I am self-diagnosed AND a teenager and I have something to say on this subject.
I did not diagnose myself because I was depressed at a certain time- yes I become depressed and anxious a lot but they are short-lived and generally, I'm not sad the majority of the day. I came upon the subject of AS on wikipedia. I was reading about genetics... and one of the pages led me to autism... I thought that although I was very bad at social situations, had obsessions, unnecessary movements as my mom puts it (nail-biting, rocking, running, etc), and sensitivity to some things, I did not have any speech delay. Then as I scrolled through the page I came across AS. When I read it, I put a %5 chance that I might have it. The next days I searched for autism and AS as well as genetics in search engines. I read a LOT of pages with symptoms and took a few quizzes... but even now, while my level of certainty about having AS is very high, it is not 100%... I know a lot about psychology, neurology and other things that can cause social differences and oddities, and out of them, AS seems to best describe my type of oddity. However my knowledge in this area isn't complete. I know a lot, but I don't know everything.

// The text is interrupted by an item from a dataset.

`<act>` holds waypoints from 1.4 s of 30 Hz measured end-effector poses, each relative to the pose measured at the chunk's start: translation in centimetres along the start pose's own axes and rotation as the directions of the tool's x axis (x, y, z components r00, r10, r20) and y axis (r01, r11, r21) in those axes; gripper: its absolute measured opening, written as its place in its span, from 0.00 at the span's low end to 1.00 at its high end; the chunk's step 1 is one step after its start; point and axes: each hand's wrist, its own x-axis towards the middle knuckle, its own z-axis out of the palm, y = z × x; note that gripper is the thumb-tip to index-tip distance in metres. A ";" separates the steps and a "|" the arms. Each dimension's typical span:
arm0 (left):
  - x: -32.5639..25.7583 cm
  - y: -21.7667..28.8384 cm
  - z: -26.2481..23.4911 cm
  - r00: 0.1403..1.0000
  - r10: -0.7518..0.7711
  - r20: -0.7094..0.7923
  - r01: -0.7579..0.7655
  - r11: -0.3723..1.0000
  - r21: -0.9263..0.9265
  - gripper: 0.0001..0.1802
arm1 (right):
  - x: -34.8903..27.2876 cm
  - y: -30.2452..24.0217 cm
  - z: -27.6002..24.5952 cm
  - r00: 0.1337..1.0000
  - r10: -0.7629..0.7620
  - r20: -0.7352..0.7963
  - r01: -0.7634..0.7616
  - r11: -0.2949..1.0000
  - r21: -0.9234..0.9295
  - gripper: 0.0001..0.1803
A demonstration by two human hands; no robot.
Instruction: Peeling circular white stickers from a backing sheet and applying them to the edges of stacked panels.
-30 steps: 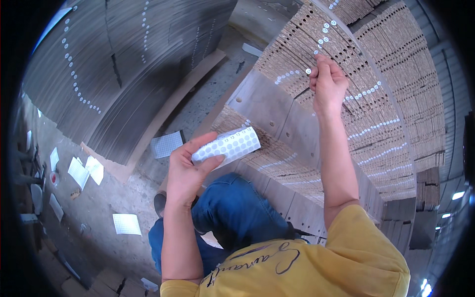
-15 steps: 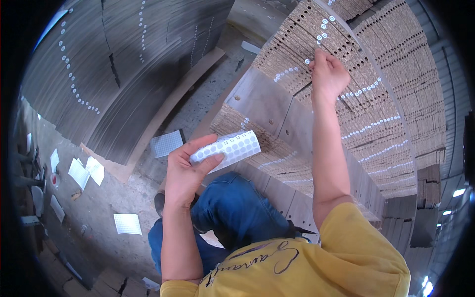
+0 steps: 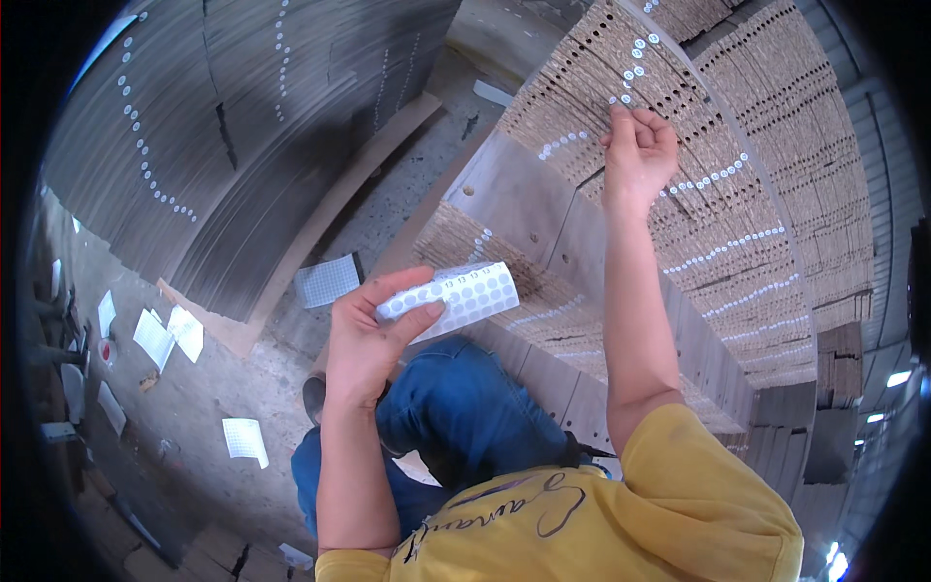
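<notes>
A curled white sheet of round stickers (image 3: 475,299) is gripped by my left hand (image 3: 373,325), the thumb across its front. Printed marks show along the sheet's upper row. My right hand (image 3: 640,155) reaches up to a stack of particle boards (image 3: 572,82), fingers pinched together. At its fingertips a small round sticker (image 3: 614,101) shows against the board edges. Just beside it sits another round sticker (image 3: 626,99), with several more running up toward the stack's far corner. Dark drilled holes line the board edges.
Another tall stack of boards (image 3: 233,126) with sticker rows stands at the left. Sticker sheets lie on the concrete floor, among them one sheet (image 3: 246,441) near my knee and a sheet (image 3: 328,281) between the stacks. More drilled boards (image 3: 795,145) stand at the right.
My right hand has shifted slightly toward me and left, uncovering a sticker on the board edges. The sticker at its fingertips has moved up and right. My left hand and sheet moved slightly right.
</notes>
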 end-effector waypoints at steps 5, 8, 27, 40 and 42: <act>0.2 0.0 0.2 1.000 -0.009 0.000 0.009 1.000 -0.002 0.18 | 0.0 -0.2 0.0 0.999 0.033 -0.016 -0.033 0.999 -0.010 0.12; 0.3 -0.1 0.3 1.000 -0.004 0.026 0.004 1.000 0.015 0.17 | -0.2 -0.6 0.1 0.998 0.064 -0.012 -0.064 0.998 0.001 0.11; 0.6 -0.2 0.4 0.970 0.085 -0.229 -0.054 0.989 0.136 0.15 | -3.3 -3.8 -1.1 0.886 0.331 0.326 -0.345 0.938 -0.014 0.15; 0.6 -0.1 0.3 0.975 0.117 -0.190 -0.090 0.986 0.143 0.14 | -10.1 -7.1 1.2 0.161 -0.126 0.979 0.560 0.828 0.014 0.11; 0.5 -0.1 0.3 0.973 0.135 -0.188 -0.111 0.985 0.131 0.14 | -10.2 -7.4 1.3 0.140 -0.123 0.982 0.582 0.813 0.019 0.10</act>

I think that the chances of a formal diagnosis being correct is higher than a self-diagnosis, but they both have a chance of being right; or wrong. I think it cannot be known for certain, for a 100% chance that someone has AS or not until a fundamental difference in the genetic or cerebral make-up of Aspies and NTs is discovered, one that applies to everybody. If I am tested one that way, one day, if it turns out positive, it'll show that my self-diagnosis was right; if it turns out negative, I'll start reading every psychological and neurological book until I find something else that can describe me.
But, until that happens, I find AS to explain me better than anything else I know about.